**What this task involves:**
Give the number of lines containing "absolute" in this listing, with no other words.

-------

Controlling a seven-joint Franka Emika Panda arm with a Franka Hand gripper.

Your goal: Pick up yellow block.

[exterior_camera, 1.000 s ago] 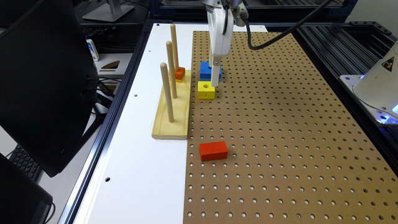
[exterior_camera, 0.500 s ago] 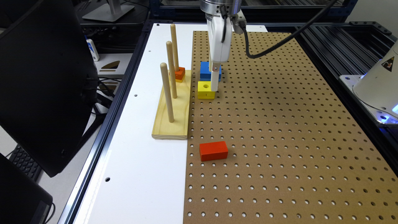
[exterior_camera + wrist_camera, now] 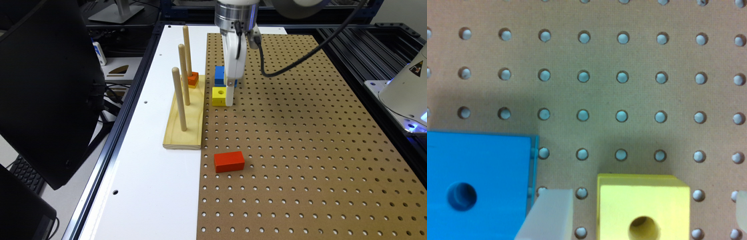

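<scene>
The yellow block (image 3: 219, 96) is a small cuboid with a round hole in its top, lying on the brown pegboard just in front of the blue block (image 3: 219, 75). My gripper (image 3: 229, 98) reaches straight down to board level at the yellow block's side. In the wrist view the yellow block (image 3: 643, 207) lies between my two pale fingers (image 3: 549, 216), with a gap on each side. My gripper (image 3: 644, 212) is open and touches nothing. The blue block (image 3: 479, 182) sits just outside one finger.
A pale wooden peg base (image 3: 185, 128) with three upright pegs stands on the exterior view's left of the blocks, with a small orange block (image 3: 192, 79) at its far end. A red block (image 3: 229, 161) lies nearer the camera. A black monitor (image 3: 43, 83) stands beside the table's left edge.
My gripper has come down from above the blue and yellow blocks to board level, so its fingers now straddle the yellow block. No block has moved.
</scene>
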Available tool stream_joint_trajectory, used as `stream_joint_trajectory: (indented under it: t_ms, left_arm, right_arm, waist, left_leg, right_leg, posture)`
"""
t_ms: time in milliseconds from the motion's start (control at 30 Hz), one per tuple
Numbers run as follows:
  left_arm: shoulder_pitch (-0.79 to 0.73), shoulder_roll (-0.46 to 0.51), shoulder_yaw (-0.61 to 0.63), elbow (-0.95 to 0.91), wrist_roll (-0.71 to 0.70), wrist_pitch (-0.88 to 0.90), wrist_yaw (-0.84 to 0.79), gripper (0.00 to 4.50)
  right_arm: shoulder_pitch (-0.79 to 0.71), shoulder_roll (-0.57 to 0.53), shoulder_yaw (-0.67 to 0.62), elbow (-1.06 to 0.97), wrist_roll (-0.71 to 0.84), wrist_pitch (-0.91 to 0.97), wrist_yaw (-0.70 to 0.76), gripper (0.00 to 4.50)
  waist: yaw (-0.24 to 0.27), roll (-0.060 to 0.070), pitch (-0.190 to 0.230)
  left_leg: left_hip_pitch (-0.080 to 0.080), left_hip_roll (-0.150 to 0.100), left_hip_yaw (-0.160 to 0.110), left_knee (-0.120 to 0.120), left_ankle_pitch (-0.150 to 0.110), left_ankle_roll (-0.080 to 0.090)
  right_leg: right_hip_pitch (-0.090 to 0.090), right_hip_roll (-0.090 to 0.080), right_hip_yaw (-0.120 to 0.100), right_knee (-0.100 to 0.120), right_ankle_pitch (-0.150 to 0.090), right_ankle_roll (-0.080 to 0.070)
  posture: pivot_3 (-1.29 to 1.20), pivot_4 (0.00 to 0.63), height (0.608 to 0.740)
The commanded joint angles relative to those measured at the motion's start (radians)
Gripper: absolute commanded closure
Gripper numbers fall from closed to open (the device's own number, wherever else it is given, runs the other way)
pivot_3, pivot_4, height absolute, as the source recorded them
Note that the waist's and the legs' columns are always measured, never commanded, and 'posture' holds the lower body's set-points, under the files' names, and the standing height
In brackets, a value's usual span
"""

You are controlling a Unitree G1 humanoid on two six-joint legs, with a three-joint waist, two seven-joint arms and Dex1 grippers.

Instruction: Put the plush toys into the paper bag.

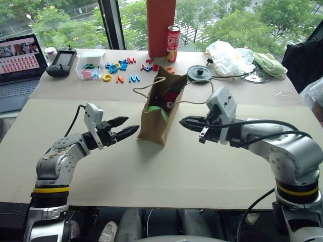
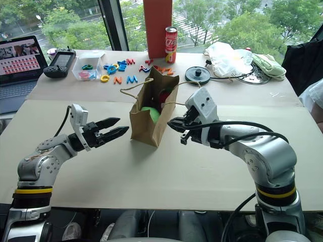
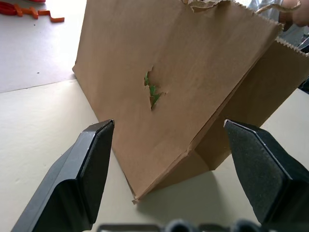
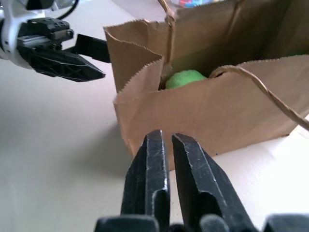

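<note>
Between the two arms, over the pale table (image 1: 166, 176), stands the paper bag (image 1: 154, 123); the left gripper (image 1: 123, 128) hangs just beside its left face with its black fingers spread wide and nothing between them, tips level and aimed at the bag but apart from it; the right gripper (image 1: 189, 122) hovers near the bag's other side with its fingers (image 4: 154, 179) pressed together on nothing, angled a little downward. Inside the open mouth sit both plush toys: the green toy (image 2: 150, 113) low at the near end and the red toy (image 1: 171, 98) behind it (a small tear in the bag's left wall lets green peek through (image 3: 152, 93)); the tan string handles (image 1: 151, 83) loop loosely above the rim. Farther back lie colourful letters (image 1: 121, 68), a clear box (image 1: 88, 65), a red can (image 1: 173, 43), a white plastic bag (image 1: 227, 55) and a laptop (image 1: 17, 63) at the left edge.
</note>
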Motion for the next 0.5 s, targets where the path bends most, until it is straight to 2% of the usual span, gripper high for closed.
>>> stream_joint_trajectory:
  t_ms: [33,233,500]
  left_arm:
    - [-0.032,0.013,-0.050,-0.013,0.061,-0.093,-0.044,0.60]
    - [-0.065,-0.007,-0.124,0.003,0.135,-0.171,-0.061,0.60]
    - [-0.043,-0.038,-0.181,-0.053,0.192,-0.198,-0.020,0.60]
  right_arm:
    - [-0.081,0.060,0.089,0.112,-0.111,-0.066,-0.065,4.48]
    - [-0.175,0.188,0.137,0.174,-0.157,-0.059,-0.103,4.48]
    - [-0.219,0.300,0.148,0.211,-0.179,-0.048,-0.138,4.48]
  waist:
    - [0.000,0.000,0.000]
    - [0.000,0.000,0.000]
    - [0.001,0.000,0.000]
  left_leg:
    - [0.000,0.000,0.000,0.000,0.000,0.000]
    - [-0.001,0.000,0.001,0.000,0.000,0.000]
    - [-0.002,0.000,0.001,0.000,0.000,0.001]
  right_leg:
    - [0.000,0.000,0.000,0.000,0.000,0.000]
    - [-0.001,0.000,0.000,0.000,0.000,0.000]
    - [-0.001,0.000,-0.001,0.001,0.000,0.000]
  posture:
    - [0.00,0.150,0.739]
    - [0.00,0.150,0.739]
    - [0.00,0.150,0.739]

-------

**Solution:**
2